#### Work task:
Every entry below should be copied exactly, minus the pictures.

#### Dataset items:
+++++

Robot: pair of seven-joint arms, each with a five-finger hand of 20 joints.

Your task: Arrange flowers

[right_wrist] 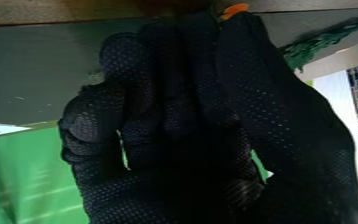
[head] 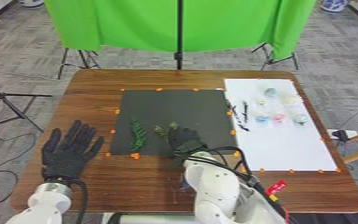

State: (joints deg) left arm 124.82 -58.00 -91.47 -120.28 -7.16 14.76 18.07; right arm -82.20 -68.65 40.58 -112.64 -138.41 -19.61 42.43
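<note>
green sprig (head: 161, 132) on the dark mat (head: 167, 105), just left of our right hand (head: 185, 138).
we see its fingers (right_wrist: 167, 75) fairly straight, pressed together; a short leftward move, we judge, would meet the sprig.

Clearance exists over the far half of the dark mat (head: 171, 107) and the near half of the white sheet (head: 291, 150). On the mat's near half, obstacles from left to right are the fern sprig (head: 138, 134), the small sprig (head: 161, 132) and the right hand (head: 186, 142). Dark stems (head: 245, 114) line the sheet's left side; flower heads (head: 279, 118) obstruct its far half. The left hand (head: 63, 161) restricts passage left of the mat.
</note>
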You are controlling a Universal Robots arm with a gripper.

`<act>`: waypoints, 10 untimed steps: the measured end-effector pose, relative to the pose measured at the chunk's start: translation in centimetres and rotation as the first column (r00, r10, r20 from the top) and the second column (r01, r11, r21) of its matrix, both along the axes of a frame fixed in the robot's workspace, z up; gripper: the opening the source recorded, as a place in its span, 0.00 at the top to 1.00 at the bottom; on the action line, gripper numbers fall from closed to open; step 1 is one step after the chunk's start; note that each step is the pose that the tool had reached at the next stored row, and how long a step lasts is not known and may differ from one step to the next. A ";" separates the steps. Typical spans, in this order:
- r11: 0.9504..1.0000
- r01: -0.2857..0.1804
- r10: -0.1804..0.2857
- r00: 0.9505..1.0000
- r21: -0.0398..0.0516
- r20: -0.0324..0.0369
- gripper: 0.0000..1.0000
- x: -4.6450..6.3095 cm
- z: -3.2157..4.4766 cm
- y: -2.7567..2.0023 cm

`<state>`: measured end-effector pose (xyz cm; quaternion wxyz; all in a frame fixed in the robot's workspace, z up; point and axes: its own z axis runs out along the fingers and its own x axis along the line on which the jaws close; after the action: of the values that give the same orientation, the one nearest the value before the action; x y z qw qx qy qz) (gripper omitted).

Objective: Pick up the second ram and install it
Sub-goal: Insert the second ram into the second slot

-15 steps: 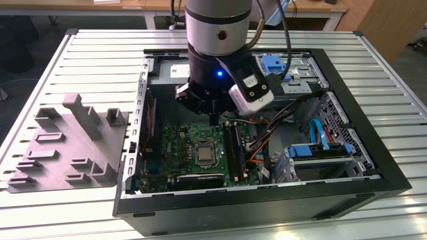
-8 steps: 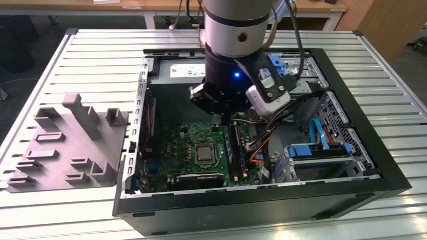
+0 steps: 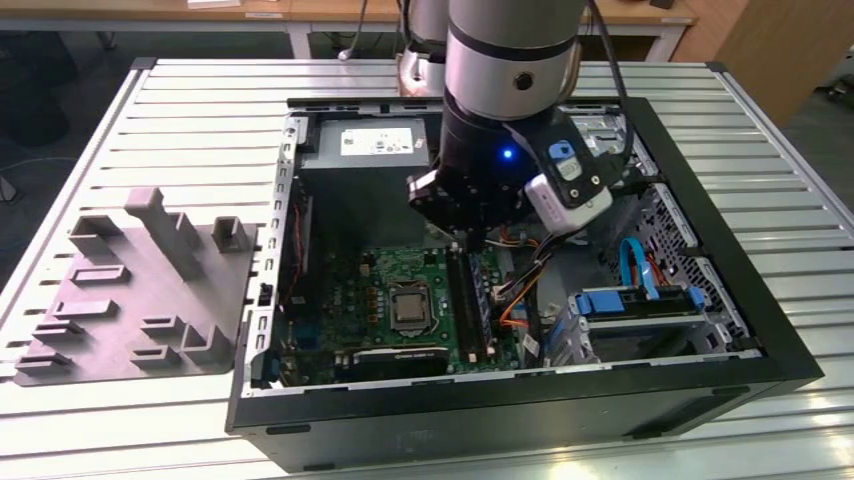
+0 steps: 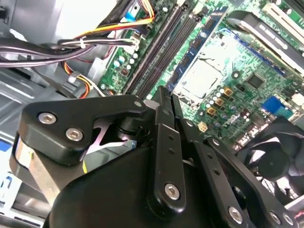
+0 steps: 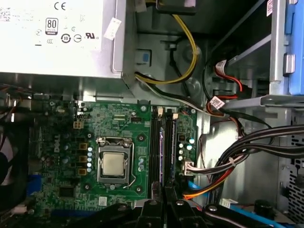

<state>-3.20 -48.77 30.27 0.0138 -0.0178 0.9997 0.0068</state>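
At the exterior view's left, a gray moulded tray (image 3: 134,300) lies on the slatted desk (image 3: 200,110). Beside it is the open computer case (image 3: 534,410), where the tool (image 3: 461,238) hangs low over the motherboard (image 3: 354,290). In the first wrist view the second ram (image 5: 163,152) stands edge-on along the memory slots (image 5: 154,152), with the tool narrowed to a slit upon it. A blue drive caddy (image 3: 638,305) sits farther right.

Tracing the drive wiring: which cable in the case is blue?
The flat cable looping above the drive cage at the exterior view's right. The wires beside the motherboard are orange and black.
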 end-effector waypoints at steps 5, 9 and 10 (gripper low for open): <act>1.000 0.030 -0.030 1.000 0.000 0.000 0.87 0.0 -0.45 0.04; 0.999 0.036 -0.036 0.999 0.000 0.000 0.87 0.0 -0.59 0.09; 0.999 0.036 -0.036 0.999 0.000 0.000 0.87 0.0 -0.59 0.09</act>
<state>-3.19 -48.68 29.68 0.0139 0.0004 0.9999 0.0066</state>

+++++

#### Response for this exercise:
Robot: pair of seven-joint arms, each with a five-finger hand of 20 joints.

Your task: Arrange flowers

[right_wrist] 
[head] 

State: (joints deg) left arm 124.82 -58.00 -91.47 -120.28 -7.16 14.76 18.07; right arm -82.20 -68.65 40.58 -112.64 -138.41 -19.61 42.43
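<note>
green sprig (head: 161, 132) on the dark mat (head: 167, 105), just left of our right hand (head: 185, 138).
we see its fingers (right_wrist: 167, 75) fairly straight, pressed together; a short leftward move, we judge, would meet the sprig.

Clearance exists over the far half of the dark mat (head: 171, 107) and the near half of the white sheet (head: 291, 150). On the mat's near half, obstacles from left to right are the fern sprig (head: 138, 134), the small sprig (head: 161, 132) and the right hand (head: 186, 142). Dark stems (head: 245, 114) line the sheet's left side; flower heads (head: 279, 118) obstruct its far half. The left hand (head: 63, 161) restricts passage left of the mat.
</note>
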You are controlling a Universal Robots arm with a gripper.

`<act>`: waypoints, 10 untimed steps: the measured end-effector pose, relative to the pose measured at the chunk's start: translation in centimetres and rotation as the first column (r00, r10, r20 from the top) and the second column (r01, r11, r21) of its matrix, both along the axes of a frame fixed in the robot's workspace, z up; gripper: the opening the source recorded, as a place in its span, 0.00 at the top to 1.00 at the bottom; on the action line, gripper numbers fall from closed to open; step 1 is one step after the chunk's start; note that each step is the pose that the tool had reached at the next stored row, and how long a step lasts is not known and may differ from one step to the next. A ";" separates the steps. Typical spans, in this order:
- r11: 0.9504..1.0000
- r01: -0.2857..0.1804
- r10: -0.1804..0.2857
- r00: 0.9505..1.0000
- r21: -0.0398..0.0516
- r20: -0.0324..0.0369
- gripper: 0.0000..1.0000
- x: -4.6450..6.3095 cm
- z: -3.2157..4.4766 cm
- y: -2.7567..2.0023 cm

`<state>`: measured end-effector pose (xyz cm; quaternion wxyz; all in a frame fixed in the robot's workspace, z up; point and axes: its own z axis runs out along the fingers and its own x axis along the line on which the jaws close; after the action: of the values that give the same orientation, the one nearest the value before the action; x y z qw qx qy qz) (gripper omitted).

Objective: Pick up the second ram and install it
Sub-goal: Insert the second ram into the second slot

-15 steps: 
-8 steps: 
+0 steps: 
+0 steps: 
+0 steps: 

<state>-3.20 -48.77 30.27 0.0138 -0.0178 0.9997 0.0068</state>
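At the exterior view's left, a gray moulded tray (image 3: 134,300) lies on the slatted desk (image 3: 200,110). Beside it is the open computer case (image 3: 534,410), where the tool (image 3: 461,238) hangs low over the motherboard (image 3: 354,290). In the first wrist view the second ram (image 5: 163,152) stands edge-on along the memory slots (image 5: 154,152), with the tool narrowed to a slit upon it. A blue drive caddy (image 3: 638,305) sits farther right.

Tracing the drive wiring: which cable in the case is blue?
The flat cable looping above the drive cage at the exterior view's right. The wires beside the motherboard are orange and black.
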 end-effector waypoints at steps 5, 9 and 10 (gripper low for open): <act>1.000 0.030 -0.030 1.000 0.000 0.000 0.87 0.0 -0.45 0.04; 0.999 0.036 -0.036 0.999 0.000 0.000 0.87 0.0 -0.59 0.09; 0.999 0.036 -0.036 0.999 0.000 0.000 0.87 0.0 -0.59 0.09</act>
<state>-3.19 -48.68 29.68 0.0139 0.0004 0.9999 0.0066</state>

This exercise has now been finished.